Sabtu, 04 Agustus 2018

Aku dan Segelas Cokelat Panas


                                                           Cerpen Oleh Rohimul Hadi 


    "Hey kau!. Bagaimana kabarmu?,kemana aja?, dari tadi gak ada kabar" Dia tak menggubris, melirik pun tidak. Dia hanya menunduk fokus pada segelas susu coklat di depannya.

    "Bagaimana kabar bapak, ibumu di rumah?"  dia menatap ku tajam. Seolah olah ada sesuatu ada di dalam dadanya.

    "Klutuk-klutuk" bunyi sendok yang berbenturan gelas. Dia hanya melihat dan mengaduk-aduk cokelat di depannya, tidak meminumnya sedari tadi.
--------------
    Aku mengajaknya bertemu ketika dia di Jogja. Jarang-jarang dia ke jogja setelah dia    kuliah di Surabaya. Dengar-dengar dia mau menghadiri saudara sepupunya yang menikah.

    "Nana keteman yuk"aku memberi pesan kepada dia lewat DM (direct menenger). 

    Satu dua jam aku melihat hp mengecek balasannya. Sayang hanya ada notifikasi grup whatsapp yang aku malas untuk membacanya. Aku masih menunggu dan menunggu. Berharap ada balasan darinya. Memang sudah lama kami tidak saling berkomunikasi. Aku hanya bisa melihatnya di dalam story instagramnya. Hanya sekedar tahu bagaimana kabarnya. Walaupun tanpa kata-kata, setidaknya dengan aku melihat wajahnya dalam dunia maya rasa rinduku bisa sedikit terobati.
Hari terus berganti. 

    Pagi menyongsong, mentari pagi menyapa seluruh penduduk bumi, mengingatkan untuk segera beraktivitas. Aku duduk di balkon rumah. Seperti biasa dengan secangkir teh hangat. Aku mengambil handphone masih penuh harap ada balasan dari Nana.

    "Yuks..." jawabnya singkat padat dan jelas. Akhirnya ada kabar baik juga datang.

    "Mau ketemu kapan? Dimana?" Lagi-lagi aku harus menunggu. Setidaknya ada harapan untuk melihat wajahnya langsung setelah sekian lama tidak bertatap muka.

    Sedikit yang tidak aku suka darinya, seperti tipe-tipe cewek yang aku baca di Instagram, Facebook, gambar meme juga.

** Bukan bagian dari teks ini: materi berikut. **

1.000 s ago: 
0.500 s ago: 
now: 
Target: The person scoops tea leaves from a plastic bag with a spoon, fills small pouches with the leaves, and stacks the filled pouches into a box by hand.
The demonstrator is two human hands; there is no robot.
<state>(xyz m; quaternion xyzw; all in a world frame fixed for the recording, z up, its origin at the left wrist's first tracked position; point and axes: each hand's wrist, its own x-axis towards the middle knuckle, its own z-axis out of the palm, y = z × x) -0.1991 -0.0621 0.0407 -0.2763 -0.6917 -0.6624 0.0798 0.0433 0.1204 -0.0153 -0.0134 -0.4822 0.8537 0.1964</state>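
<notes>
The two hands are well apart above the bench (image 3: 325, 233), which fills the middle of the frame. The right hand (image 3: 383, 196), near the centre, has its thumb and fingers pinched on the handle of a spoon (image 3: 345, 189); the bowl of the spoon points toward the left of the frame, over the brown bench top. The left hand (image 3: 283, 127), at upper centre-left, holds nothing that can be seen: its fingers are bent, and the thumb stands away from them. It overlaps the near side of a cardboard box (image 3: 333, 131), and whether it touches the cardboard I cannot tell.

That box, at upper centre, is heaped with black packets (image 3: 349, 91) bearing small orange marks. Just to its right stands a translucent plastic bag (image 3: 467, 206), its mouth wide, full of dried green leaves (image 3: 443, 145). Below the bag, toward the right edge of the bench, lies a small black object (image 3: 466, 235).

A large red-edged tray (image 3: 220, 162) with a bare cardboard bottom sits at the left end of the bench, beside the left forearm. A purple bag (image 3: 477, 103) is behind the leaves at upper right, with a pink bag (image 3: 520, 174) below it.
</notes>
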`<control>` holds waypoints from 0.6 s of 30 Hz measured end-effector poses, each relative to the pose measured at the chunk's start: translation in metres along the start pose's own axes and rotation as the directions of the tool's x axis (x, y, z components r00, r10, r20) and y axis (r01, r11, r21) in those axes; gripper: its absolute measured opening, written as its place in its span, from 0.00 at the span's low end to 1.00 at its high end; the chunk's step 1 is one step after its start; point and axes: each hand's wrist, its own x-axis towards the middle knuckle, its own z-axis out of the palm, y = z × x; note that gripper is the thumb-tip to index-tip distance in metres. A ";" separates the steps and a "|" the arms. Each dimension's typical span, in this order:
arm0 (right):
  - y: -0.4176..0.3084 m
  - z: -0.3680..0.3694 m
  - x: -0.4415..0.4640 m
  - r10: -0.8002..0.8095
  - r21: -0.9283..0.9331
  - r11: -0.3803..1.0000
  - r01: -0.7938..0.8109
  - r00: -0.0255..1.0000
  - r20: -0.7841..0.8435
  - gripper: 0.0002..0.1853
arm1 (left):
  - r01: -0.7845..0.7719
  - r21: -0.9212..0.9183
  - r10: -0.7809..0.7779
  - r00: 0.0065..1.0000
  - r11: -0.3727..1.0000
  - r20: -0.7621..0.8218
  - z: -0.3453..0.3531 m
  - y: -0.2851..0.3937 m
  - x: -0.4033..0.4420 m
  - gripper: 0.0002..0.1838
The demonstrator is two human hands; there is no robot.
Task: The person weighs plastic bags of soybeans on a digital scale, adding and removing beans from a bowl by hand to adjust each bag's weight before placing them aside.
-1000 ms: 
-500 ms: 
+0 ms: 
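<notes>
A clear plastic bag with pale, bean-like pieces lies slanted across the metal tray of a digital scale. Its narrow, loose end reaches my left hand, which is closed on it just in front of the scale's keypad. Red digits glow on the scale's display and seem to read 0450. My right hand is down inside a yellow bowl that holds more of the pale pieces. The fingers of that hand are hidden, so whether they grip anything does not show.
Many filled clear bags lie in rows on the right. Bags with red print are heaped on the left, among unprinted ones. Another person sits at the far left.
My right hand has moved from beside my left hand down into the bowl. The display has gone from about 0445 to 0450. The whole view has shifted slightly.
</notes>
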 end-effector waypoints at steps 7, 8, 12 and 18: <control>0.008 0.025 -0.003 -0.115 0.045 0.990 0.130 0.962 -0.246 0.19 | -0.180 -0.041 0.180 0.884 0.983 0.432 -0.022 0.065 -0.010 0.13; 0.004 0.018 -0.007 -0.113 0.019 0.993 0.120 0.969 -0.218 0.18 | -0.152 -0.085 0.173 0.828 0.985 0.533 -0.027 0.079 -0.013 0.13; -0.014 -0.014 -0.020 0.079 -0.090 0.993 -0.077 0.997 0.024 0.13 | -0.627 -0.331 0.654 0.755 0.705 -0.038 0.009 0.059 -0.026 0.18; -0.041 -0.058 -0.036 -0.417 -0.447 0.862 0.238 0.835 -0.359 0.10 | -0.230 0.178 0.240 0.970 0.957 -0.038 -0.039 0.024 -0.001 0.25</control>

Intinya cewek itu kalau balas chat dari cowok lama banget. Cowok balas chat dari cewek hanya butuh sepersekian detik. Tapi kalau cewek, butuh beberapa menit bahkan beberapa jam untuk membalas chat dari cowok. Udah gitu singkat lagi. Walau itu tidak berlaku pada semua cewek.

    Tiga puluh lima menit dua belas detik kemudian hp berbunyi menandakan ada pesan masuk lewat Instagram.

    "Terserah mas deh, aku ngikut" Lumayan jawabannya agak panjang.

    "Ketemu di kafe aja yah. Entar jam dua siang" Harap-harap cemas.

    Dadaku berdegub kencang, pikiran sudah kemana-mana membayangkan wajahnya nan cantik menyapa dengan senyuman manisnya. Rasanya enam jam menuju pertemuan itu hatiku tidak bisa tenang, resah dan sudah tak sabar ingin bertemu. Tapi apa daya, waktu berjalan konstan tidak mau diajak bekerja sama.

    Jam masih menunjukkan jam delapan kurang tujuh menit. Tapi dia masih belum mengkonfirmasi apakah dia bisa  atau tidak. Lima menit menatap layar handphone menunggu penuh keresahan.

    "Ya..." masih seperti biasa, singkat, padat jelas dan tak perlu penjelasan lagi.

    "Huft". Akhirnya, aku bisa selebrasi di dalam hati.

    "Oke. Nanti jam dua di Kafe di lantai dua yah" balas ku.

    Tepat jam delapan pagi, aku duduk santai di balkon kamar ku. Aku menatap langit yang sudah semakin terang seakan-akan langit tahu apa isi hati ini.

    "Bremmmm..." Aku berpacu dengan waktu. Dengan mobil keluaran baru tak butuh waktu lama tuk berlenggak-lenggok di jalanan.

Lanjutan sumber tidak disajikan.